▶ _Exercise requirements_
Exclude the pictures and reproduce the remaining data exactly as written.

▶ _Stored data_
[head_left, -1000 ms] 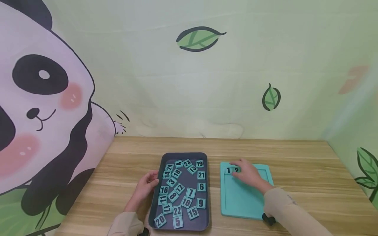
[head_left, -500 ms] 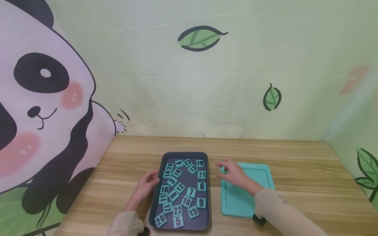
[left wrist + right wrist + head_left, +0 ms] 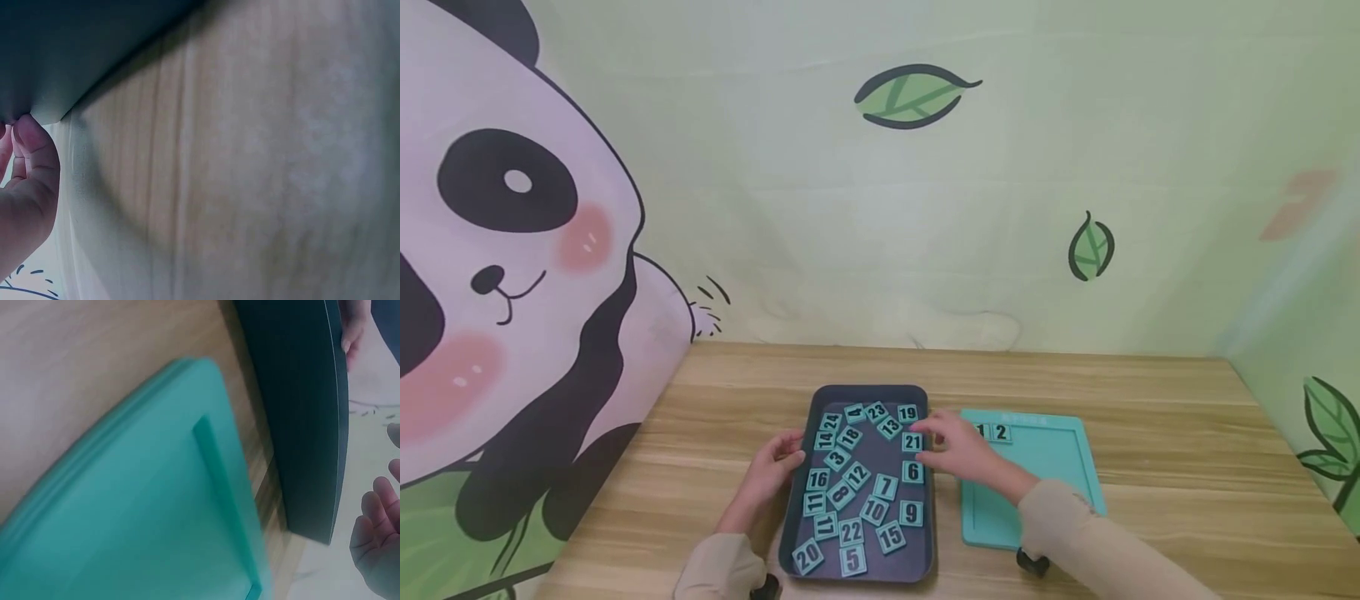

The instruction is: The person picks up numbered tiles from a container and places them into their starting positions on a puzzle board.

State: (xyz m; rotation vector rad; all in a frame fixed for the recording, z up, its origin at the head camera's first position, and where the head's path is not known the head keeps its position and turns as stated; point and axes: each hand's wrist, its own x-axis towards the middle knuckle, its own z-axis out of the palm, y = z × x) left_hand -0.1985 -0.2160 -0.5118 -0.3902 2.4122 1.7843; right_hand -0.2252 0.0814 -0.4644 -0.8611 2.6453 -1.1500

▶ _Problem solution_
[head_left, -1000 ms] 
[head_left, -500 ms] 
[left wrist + right wrist + head_left, +0 ms] 

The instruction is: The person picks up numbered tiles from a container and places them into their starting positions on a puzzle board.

State: (xyz m; rotation vector rad; all in a frame fixed for the recording, z up, its origin at the head camera's first position, and where the head's path is not known the head keeps its position and turns as stated; point and axes: each hand's wrist, its own x-axis towards the middle knuckle, its own z-axis out of the palm, y = z × x) left_hand -0.1985 -0.2160 -0.5118 -0.3902 2.4122 1.7843; right_hand -0.2252 0.0814 -0.4644 -0.8611 2.6453 -1.1500

The response is finished, and the exercise is complete.